▶ _Action item_:
For the listing below, output exactly the lines from the line with "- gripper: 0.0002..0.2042" up to and including the line with "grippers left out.", and no other lines.

▶ _Working data_:
═══

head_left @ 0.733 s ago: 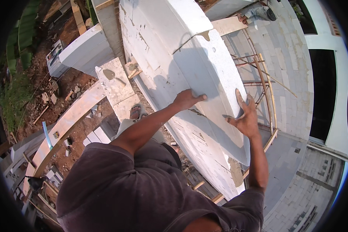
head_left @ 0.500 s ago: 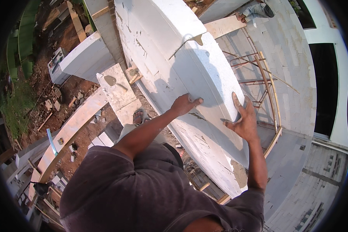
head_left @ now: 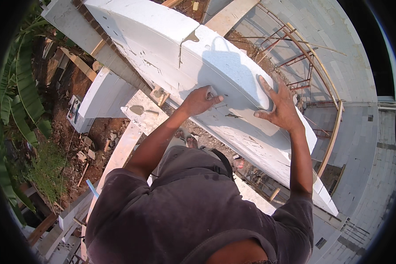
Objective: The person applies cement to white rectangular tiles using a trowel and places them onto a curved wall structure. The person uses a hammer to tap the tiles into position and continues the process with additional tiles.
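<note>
A long white block [head_left: 226, 59] lies along the top of a pale block wall [head_left: 163, 72], end to end with another white block [head_left: 149, 13]. My left hand [head_left: 199, 101] is at the near face of the wall, its fingers curled and thumb out. A small pale patch shows between thumb and fingers; I cannot make out what it is. My right hand [head_left: 278, 103] is spread over the block's right part, thumb toward the near side and fingers toward the far edge. A dark head-shaped shadow falls across the block and wall.
A trowel [head_left: 143, 111] lies on a pale plank [head_left: 130, 100] left of my feet. Rusty scaffold with a bamboo pole [head_left: 313, 53] stands beyond the wall. A timber board [head_left: 231, 15] sticks out at the top. Rubble and plants cover the ground at left.
The view has shifted and turned, and my body is more upright in it. My left hand has stayed near the wall face; my right hand remains spread at the block.
</note>
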Demonstrator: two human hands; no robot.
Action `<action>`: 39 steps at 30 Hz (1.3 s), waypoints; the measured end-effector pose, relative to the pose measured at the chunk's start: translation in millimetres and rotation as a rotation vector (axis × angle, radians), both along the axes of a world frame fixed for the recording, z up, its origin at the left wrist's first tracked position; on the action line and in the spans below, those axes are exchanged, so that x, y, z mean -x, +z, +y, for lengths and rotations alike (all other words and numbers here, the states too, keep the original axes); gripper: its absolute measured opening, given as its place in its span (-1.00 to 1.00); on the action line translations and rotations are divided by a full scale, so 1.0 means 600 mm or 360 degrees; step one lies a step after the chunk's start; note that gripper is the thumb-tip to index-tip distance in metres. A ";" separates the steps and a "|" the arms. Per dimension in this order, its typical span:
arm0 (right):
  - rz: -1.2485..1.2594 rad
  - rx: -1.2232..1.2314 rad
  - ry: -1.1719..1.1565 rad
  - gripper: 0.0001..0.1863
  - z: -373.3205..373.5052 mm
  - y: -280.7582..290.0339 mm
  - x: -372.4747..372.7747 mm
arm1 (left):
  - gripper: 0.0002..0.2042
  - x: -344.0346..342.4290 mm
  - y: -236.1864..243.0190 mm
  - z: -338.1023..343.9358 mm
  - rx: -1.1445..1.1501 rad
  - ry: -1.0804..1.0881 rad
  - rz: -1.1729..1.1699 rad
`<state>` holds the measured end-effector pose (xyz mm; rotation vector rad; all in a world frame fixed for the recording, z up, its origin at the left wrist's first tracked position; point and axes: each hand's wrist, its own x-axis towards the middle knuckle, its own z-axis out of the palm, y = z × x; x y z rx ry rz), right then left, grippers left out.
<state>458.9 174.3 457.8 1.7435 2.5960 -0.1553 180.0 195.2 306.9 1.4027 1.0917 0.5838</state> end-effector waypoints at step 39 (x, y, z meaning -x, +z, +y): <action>0.2510 -0.1533 -0.2469 -0.65 -0.344 -0.233 -0.278 | -0.30 0.120 0.167 0.297 -0.1404 -0.0556 0.1153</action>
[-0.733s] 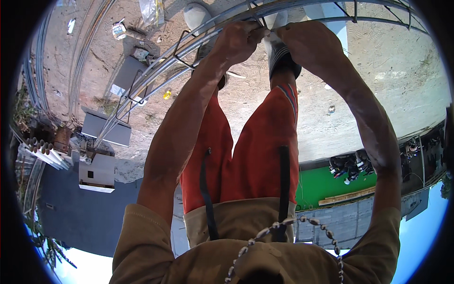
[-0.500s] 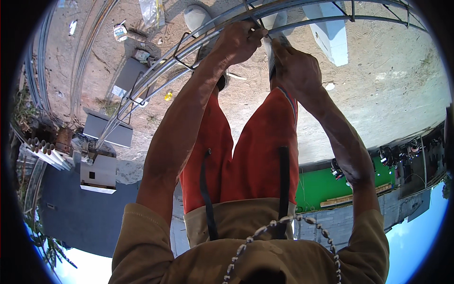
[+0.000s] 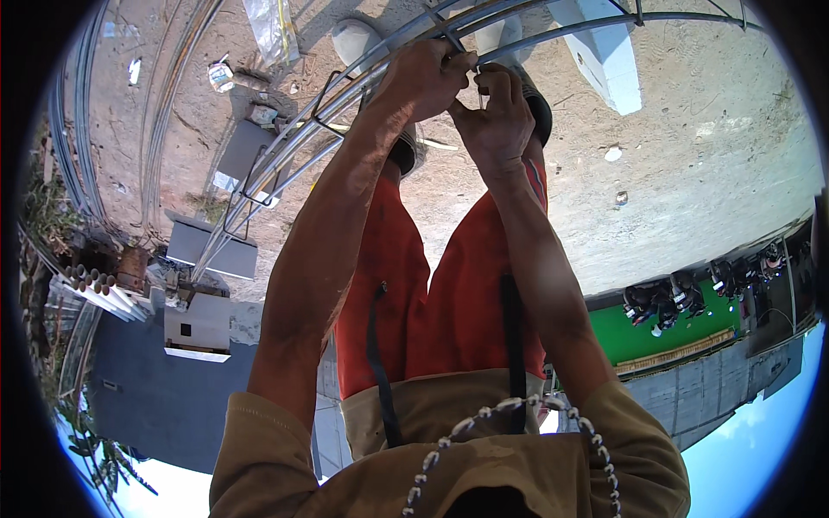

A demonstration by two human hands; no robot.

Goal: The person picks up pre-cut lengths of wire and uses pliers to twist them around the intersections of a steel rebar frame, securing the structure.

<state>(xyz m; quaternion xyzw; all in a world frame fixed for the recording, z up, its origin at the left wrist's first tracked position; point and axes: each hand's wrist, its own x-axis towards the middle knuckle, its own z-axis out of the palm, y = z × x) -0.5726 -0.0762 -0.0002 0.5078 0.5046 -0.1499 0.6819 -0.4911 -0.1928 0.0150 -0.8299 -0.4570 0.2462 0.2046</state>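
Observation:
A long cage of steel reinforcing bars (image 3: pixel 509 45) with square stirrups (image 3: pixel 326 108) runs across the top, from lower left to upper right. My left hand (image 3: pixel 423 79) is closed against the bars beside a stirrup, its fingertips pinched together. Just to its right, my right hand (image 3: pixel 495 121) sits below the bars with curled fingers, thumb and forefinger pressed close to the left fingertips. Whatever lies between the fingers of either hand is too small or hidden to name. My shoes show beneath the bars.
Pale blocks (image 3: pixel 604 60) stand by the cage, with a box-like one (image 3: pixel 197 324) at the left. Loose long rods (image 3: pixel 164 104) lie on the sandy ground near a plastic bag (image 3: pixel 272 30). White pipes (image 3: pixel 104 293) are stacked far left. Motorbikes (image 3: pixel 686 293) stand at the right.
My right hand has moved left and slightly down, off the bars, and its fingers have curled in. My left hand stays at nearly the same spot on the cage. The view has shifted a little.

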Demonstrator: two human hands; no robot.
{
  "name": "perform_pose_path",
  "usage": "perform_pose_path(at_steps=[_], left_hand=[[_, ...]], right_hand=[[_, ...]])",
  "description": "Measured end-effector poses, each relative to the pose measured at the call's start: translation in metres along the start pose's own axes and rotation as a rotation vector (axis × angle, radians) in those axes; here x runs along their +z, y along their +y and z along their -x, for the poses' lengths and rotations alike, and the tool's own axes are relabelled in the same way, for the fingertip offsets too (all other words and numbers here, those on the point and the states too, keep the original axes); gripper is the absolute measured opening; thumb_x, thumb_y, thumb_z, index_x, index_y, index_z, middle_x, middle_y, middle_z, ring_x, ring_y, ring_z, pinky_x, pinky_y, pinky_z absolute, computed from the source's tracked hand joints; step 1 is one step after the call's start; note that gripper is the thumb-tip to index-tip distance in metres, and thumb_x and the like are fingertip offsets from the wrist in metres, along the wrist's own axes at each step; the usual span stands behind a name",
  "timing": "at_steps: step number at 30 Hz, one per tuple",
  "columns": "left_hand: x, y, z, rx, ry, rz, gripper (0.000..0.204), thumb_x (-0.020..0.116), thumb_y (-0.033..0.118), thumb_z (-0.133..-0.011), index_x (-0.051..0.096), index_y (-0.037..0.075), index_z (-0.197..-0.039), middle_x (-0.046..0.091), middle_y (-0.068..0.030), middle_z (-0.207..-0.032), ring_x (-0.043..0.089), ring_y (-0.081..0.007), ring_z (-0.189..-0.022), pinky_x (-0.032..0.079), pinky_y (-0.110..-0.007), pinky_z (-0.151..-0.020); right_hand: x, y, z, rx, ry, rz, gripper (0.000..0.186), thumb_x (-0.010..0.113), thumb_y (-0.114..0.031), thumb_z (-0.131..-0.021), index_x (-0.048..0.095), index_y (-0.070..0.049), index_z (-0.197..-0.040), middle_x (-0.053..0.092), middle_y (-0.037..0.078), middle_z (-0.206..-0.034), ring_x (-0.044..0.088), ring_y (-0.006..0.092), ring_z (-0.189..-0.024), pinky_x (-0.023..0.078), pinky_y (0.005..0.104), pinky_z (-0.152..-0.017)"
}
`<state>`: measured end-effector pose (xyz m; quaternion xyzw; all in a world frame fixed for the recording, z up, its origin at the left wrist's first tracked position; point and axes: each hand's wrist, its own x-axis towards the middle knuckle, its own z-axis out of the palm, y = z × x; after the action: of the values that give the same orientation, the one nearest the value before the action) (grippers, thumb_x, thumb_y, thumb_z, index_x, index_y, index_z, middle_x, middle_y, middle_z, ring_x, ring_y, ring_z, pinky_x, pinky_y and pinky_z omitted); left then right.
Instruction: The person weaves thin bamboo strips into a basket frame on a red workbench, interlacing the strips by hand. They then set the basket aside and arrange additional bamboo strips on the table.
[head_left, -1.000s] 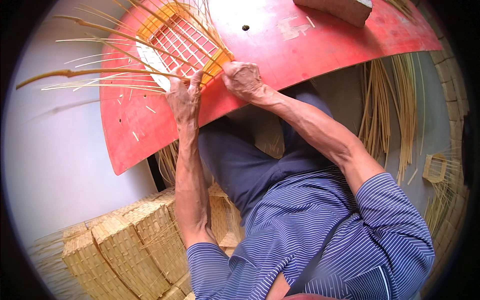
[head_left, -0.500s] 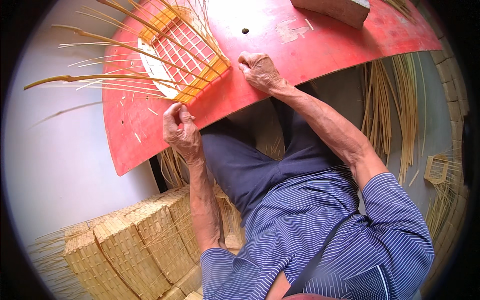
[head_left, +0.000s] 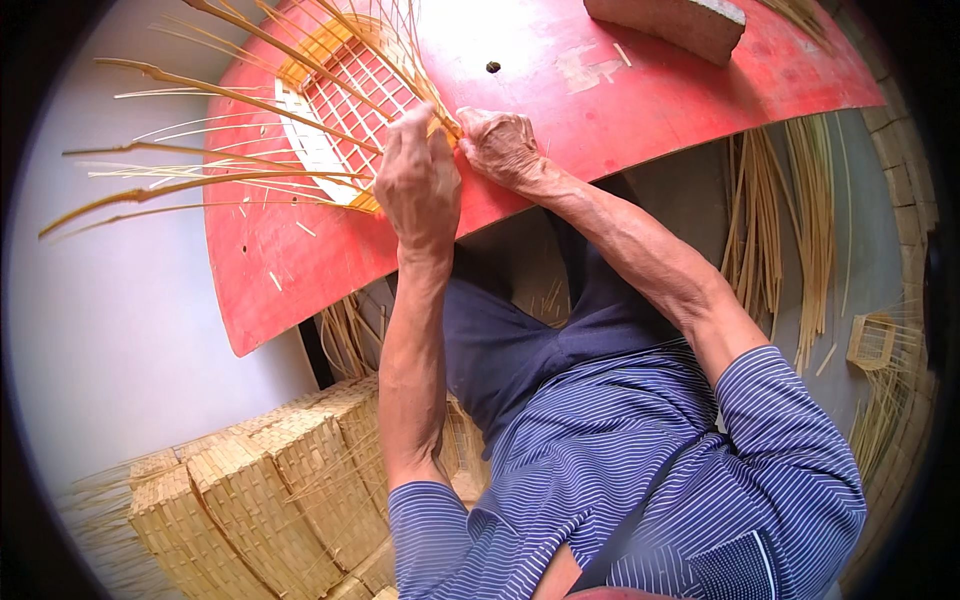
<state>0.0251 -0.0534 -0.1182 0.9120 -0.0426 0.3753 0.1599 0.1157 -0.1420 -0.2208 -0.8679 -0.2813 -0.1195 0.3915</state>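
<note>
A half-woven bamboo basket (head_left: 345,85) lies on a red board, with an open lattice base, a yellow band around it and long strips fanning out from its edges. My left hand (head_left: 418,190) is closed over the basket's near edge and covers part of it. Whatever its fingers grip is hidden. At the basket's right corner, my right hand (head_left: 503,150) has its fingers curled and pressed together, the tips touching or very near the corner. Any strip between them is too small to make out. The two hands are close together but apart.
The red board (head_left: 600,130) has a curved outline and a small hole. On its far right sits a brick-like block (head_left: 670,25). Bundles of bamboo strips (head_left: 755,220) hang below the board on the right. Woven bamboo stacks (head_left: 260,490) stand at lower left; a small woven piece (head_left: 872,340) lies at right.
My left hand has moved up and right from the basket's lower corner, along its near edge. My right hand has shifted slightly left to the right corner. Several long strips have swung position.
</note>
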Motion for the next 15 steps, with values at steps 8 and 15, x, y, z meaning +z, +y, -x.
perform_pose_path(at_steps=[8,15], left_hand=[[0.040,-0.021,-0.021,-0.345,-0.251,-0.319,0.030,0.062,0.014,-0.092,0.056,-0.002,-0.118,0.072,-0.0219,-0.085,0.071,-0.0385,-0.080,0.055,-0.047,-0.070],[0.048,-0.041,-0.008,-0.304,-0.179,-0.148,0.023,0.067,0.016,-0.088,0.059,0.000,-0.101,0.067,-0.0201,-0.070,0.069,-0.0356,-0.066,0.052,-0.045,-0.059]], right_hand=[[0.006,0.002,-0.001,0.003,0.084,-0.041,0.004,0.059,-0.012,-0.085,0.057,-0.010,-0.088,0.067,0.014,-0.075,0.068,0.0353,-0.068,0.051,0.0481,-0.059],[0.010,0.001,0.002,-0.023,0.072,-0.018,0.007,0.055,-0.007,-0.085,0.057,-0.007,-0.092,0.068,0.015,-0.077,0.069,0.0353,-0.070,0.052,0.0486,-0.058]])
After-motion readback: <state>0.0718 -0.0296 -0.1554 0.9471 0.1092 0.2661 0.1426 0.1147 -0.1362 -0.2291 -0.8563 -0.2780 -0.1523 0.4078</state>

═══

▶ _Output for this exercise_:
  - gripper: 0.0002..0.2042
  - x: -344.0346..342.4290 mm
  - y: -236.1864..243.0190 mm
  - z: -338.1023..343.9358 mm
  - rx: -1.1445..1.1501 rad
  - ry: -1.0804..1.0881 rad
  - rz: -1.1729..1.1699 rad
`<state>` holds the measured end-effector pose (xyz mm; rotation vector rad; all in a world frame fixed for the recording, z up, its origin at the left wrist's first tracked position; point and axes: each hand's wrist, its own x-axis towards the middle knuckle, its own z-axis out of the palm, y = z × x; x y z rx ry rz), right then left, grippers left out.

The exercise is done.